Pour bien comprendre, les professeurs en question ne sont pas salariés mais fonctionnent, comme pour la plupart des formateurs de cet établissement, sous le statut précaire d'auto-entrepreneur. Ils fournissent donc chaque mois, une facture correspondante à leur activité du mois passé.
"Maintenant je ne nie pas des difficultés administratives et pédagogiques - et donc comptables puisque les prestations n’ont pas pu être vérifiées depuis plusieurs semaines car l’assistante pédagogique est absente jusqu’à cette fin de semaine pour cause de maladie [...] Mais cette désorganisation, relayée par de la diffamation et exacerbée par quelques éléments en interne a suffit pour causer des troubles importants à cet établissement naissant", rajoute le président de l'École de Lyon.

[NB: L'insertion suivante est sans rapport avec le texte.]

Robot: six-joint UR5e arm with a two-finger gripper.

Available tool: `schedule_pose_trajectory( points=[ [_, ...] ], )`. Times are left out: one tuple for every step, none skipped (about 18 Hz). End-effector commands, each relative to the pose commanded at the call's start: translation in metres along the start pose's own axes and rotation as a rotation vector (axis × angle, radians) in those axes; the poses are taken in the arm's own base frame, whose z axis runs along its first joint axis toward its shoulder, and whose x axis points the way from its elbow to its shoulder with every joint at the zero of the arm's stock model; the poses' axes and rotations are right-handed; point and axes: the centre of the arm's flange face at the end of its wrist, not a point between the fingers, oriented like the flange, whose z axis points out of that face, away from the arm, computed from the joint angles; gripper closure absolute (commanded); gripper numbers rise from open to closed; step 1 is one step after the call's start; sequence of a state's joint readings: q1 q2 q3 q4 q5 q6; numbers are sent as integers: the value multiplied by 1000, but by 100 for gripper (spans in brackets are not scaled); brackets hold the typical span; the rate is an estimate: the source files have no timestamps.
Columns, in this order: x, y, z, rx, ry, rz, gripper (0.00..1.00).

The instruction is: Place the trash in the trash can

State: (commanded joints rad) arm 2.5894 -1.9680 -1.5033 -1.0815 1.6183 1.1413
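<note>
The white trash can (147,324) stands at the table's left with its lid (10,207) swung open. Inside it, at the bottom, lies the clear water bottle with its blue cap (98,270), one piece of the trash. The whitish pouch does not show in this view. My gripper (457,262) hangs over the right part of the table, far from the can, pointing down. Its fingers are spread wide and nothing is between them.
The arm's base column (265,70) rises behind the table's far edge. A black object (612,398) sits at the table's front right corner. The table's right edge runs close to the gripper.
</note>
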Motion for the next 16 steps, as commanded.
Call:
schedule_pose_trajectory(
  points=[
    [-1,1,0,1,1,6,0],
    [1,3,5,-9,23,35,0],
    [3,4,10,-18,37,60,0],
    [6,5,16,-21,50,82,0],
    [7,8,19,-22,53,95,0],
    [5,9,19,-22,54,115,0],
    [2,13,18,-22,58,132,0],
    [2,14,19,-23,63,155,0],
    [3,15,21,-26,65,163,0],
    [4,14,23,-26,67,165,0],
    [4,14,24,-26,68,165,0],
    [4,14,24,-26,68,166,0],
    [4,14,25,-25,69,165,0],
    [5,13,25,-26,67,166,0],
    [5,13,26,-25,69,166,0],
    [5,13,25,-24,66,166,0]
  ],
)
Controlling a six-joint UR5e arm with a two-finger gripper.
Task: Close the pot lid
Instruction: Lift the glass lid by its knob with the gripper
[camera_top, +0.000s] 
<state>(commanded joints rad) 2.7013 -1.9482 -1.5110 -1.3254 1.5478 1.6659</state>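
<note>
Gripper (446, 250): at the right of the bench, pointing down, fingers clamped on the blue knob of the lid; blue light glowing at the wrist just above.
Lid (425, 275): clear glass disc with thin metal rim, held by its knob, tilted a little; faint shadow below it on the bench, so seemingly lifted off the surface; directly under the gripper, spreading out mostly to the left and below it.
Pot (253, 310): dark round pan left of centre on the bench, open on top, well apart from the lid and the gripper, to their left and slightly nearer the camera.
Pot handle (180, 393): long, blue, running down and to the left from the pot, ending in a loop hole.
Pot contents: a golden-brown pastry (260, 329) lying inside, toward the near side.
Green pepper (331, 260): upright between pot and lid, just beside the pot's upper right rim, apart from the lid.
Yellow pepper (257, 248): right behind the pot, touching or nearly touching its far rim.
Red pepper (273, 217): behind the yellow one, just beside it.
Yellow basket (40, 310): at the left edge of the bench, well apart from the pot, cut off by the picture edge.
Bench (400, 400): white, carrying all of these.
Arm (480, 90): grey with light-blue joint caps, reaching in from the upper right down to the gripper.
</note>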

Un établissement qui pour sa première année d'activité à Nîmes a connu aussi des difficultés économiques. Tablant sur une centaine d'étudiants pour la première rentrée, l'École s'est heurtée selon M. Diaz "au manque de logements étudiants à Nîmes qui nous a contraint à un accueil restreint de 60 apprenants."
Face aux difficultés à moitié assumées, le patron de l'École de Lyon a décidé de prendre le taureau par les cornes : "Je suis désormais chaque semaine sur place pour répondre aux questions, donner des cours ou rencontrer les parties prenantes. Et nos équipes de permanents et autres fonctions supports - service qualité, service relations entreprises...-, sont chaque jour sur place. La semaine prochaine, je rencontrerai les intervenants pour faire connaissance avec ceux que je ne connais pas encore et répondre aux inquiétudes."
Le début d'une sortie de crise ? Possible d'autant que M. Diaz lors de nos échanges téléphoniques a confirmé le paiement des factures en retard des professeurs en colère. Des paroles aux actes ? Affaire à suivre.